Nothing but the lines from the top of the following entries through the line with "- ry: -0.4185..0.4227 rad" should be printed, exactly as they are.

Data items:
^^^^

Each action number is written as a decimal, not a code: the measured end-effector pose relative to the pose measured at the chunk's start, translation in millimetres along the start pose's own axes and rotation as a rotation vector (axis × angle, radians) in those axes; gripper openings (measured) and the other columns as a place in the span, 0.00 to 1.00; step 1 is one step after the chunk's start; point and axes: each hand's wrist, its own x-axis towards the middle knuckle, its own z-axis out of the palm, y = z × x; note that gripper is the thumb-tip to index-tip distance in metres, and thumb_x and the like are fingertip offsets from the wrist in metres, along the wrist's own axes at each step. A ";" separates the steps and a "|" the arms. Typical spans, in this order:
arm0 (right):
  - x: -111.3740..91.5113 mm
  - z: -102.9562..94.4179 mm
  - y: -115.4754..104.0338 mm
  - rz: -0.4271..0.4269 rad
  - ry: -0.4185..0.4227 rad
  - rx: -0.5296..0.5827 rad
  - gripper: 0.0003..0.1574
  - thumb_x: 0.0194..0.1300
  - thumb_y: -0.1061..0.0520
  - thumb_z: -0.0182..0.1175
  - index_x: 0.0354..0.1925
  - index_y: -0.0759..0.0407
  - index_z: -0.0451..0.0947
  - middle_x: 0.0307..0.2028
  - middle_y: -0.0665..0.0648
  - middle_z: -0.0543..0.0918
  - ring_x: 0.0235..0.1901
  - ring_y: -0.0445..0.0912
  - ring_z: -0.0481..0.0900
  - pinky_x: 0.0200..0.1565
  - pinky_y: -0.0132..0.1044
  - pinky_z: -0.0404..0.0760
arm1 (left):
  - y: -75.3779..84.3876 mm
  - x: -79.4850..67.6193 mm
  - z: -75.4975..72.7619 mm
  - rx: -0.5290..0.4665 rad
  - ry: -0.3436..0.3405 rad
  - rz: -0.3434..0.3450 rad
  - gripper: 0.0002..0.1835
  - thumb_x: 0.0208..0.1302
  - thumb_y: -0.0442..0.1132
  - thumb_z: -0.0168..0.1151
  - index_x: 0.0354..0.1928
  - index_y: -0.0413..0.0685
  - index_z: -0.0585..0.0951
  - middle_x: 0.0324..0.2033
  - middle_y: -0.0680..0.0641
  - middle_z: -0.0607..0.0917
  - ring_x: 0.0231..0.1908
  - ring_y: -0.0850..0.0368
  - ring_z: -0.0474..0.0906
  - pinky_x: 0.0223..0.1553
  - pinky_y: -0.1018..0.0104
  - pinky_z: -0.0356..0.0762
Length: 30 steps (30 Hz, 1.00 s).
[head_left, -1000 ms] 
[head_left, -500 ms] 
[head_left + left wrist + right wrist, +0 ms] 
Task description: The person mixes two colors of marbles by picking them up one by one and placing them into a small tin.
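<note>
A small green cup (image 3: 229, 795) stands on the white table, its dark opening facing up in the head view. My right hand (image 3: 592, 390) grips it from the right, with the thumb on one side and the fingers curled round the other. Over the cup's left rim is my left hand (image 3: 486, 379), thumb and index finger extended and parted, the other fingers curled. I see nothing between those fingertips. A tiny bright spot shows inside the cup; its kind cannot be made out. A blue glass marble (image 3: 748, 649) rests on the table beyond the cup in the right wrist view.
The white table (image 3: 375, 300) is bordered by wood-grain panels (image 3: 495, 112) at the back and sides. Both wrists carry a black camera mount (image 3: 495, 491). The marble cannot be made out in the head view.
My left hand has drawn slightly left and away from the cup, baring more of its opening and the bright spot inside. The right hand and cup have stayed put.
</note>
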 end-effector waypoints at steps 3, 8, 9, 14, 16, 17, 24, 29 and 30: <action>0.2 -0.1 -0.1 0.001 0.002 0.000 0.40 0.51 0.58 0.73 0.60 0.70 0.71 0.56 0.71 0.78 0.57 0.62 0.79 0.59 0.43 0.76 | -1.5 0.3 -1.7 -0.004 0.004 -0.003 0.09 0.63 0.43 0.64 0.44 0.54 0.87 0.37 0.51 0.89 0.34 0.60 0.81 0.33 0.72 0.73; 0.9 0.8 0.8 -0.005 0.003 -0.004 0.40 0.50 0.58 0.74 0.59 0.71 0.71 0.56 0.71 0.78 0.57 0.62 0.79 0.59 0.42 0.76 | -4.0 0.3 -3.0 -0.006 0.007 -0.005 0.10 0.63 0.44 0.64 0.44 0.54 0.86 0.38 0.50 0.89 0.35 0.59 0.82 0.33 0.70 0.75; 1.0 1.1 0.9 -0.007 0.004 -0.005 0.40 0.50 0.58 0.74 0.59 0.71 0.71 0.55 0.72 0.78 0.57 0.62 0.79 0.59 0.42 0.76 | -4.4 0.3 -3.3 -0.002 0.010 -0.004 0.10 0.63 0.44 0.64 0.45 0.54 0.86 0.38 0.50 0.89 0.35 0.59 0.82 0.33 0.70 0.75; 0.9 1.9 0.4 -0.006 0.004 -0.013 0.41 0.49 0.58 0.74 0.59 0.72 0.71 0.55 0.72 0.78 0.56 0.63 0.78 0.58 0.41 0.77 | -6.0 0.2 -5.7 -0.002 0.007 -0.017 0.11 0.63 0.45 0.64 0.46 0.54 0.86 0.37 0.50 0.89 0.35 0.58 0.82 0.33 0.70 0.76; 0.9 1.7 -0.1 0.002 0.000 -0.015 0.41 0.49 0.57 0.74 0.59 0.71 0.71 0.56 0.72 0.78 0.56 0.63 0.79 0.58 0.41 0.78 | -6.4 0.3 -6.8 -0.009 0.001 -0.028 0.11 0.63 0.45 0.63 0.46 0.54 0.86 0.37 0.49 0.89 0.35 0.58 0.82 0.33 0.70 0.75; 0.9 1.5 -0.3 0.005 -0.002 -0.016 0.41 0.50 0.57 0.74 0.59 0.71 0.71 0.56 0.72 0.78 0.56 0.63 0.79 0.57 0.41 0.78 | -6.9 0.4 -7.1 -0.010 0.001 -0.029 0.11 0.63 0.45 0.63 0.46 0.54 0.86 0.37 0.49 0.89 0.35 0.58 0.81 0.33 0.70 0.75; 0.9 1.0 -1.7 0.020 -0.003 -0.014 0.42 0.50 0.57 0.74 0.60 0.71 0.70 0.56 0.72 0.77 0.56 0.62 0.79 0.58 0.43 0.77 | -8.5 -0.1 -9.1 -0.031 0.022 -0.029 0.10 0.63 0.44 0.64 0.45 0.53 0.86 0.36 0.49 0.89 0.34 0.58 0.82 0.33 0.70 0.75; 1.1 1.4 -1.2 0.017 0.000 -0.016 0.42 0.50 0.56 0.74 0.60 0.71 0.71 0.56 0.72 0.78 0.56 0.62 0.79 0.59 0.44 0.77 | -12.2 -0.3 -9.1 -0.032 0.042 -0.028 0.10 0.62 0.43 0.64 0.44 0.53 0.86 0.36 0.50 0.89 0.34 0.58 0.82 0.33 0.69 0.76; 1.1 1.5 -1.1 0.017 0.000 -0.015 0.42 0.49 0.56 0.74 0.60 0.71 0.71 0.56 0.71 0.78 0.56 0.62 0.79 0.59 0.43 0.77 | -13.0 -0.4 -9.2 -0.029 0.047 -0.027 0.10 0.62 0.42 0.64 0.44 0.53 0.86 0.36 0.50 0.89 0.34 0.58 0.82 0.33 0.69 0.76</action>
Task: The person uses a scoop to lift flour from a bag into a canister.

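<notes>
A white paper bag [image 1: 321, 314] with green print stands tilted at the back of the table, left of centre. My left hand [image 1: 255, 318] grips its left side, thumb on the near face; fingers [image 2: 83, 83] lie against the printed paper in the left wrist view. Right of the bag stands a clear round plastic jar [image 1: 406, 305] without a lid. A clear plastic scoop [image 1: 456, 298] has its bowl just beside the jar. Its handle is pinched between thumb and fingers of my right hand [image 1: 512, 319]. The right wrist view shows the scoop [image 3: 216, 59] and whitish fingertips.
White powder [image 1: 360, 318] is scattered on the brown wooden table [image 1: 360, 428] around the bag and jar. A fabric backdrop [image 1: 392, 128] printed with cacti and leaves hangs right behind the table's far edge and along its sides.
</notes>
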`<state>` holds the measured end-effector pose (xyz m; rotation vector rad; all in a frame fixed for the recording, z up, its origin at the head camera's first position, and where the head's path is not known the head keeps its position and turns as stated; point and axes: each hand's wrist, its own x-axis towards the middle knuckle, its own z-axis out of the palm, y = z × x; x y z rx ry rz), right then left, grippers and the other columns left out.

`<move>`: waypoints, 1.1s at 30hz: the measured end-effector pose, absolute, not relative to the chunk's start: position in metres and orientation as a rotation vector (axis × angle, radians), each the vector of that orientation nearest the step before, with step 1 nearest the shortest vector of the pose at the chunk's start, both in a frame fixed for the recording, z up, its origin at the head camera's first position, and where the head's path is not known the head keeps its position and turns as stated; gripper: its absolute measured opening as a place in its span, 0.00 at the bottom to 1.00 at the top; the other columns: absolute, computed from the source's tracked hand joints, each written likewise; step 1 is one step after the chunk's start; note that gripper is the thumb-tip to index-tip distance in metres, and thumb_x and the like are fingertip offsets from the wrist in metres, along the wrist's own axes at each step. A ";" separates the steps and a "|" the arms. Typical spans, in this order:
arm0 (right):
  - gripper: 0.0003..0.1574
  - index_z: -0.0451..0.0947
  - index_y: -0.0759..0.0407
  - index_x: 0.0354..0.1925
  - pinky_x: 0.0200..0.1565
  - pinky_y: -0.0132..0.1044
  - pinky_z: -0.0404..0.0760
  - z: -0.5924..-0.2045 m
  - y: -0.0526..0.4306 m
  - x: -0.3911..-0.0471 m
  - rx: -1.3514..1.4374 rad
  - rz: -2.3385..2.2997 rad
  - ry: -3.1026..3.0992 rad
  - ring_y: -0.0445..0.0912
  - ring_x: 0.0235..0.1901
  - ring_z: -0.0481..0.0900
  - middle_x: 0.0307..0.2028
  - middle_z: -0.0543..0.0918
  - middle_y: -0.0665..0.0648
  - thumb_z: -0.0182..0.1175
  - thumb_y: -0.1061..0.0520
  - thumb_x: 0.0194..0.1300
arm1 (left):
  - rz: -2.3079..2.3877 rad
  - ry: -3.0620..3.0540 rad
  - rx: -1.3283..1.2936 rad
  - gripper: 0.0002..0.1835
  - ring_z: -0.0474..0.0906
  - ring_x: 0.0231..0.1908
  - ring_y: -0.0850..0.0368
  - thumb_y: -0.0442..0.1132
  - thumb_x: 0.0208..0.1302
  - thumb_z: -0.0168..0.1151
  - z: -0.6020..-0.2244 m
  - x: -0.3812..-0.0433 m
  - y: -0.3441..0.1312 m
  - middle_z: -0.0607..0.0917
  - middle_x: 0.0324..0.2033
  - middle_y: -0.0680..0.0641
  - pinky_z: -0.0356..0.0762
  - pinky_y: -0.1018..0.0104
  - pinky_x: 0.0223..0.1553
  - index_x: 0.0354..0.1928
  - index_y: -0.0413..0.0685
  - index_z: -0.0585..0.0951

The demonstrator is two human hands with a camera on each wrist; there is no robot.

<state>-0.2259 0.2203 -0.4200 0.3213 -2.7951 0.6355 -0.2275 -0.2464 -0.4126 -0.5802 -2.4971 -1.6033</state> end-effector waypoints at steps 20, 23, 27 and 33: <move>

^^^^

◆ **WRITTEN SOLUTION**:
Each action number is written as a decimal, not a code: the measured end-effector pose relative to the pose measured at the chunk's start, translation in millimetres along the start pose's own axes and rotation as a rotation vector (axis × angle, radians) in those axes; gripper openings (measured) and the other columns as a place in the span, 0.00 to 1.00; step 1 is one step after the chunk's start; point and axes: each hand's wrist, its own x-axis towards the middle knuckle, its own z-axis out of the palm, y = z × x; note that gripper is the thumb-tip to index-tip distance in metres, and thumb_x and the like are fingertip offsets from the wrist in metres, along the wrist's own axes at each step. A ";" separates the steps and a "|" the arms. Typical spans, in this order:
arm0 (right):
  - x: -111.3740..91.5113 mm
  - z: -102.9562..94.4179 mm
  - y: -115.4754..104.0338 mm
  - rz: -0.4271..0.4269 rad
  - ry: -0.4185..0.4227 rad

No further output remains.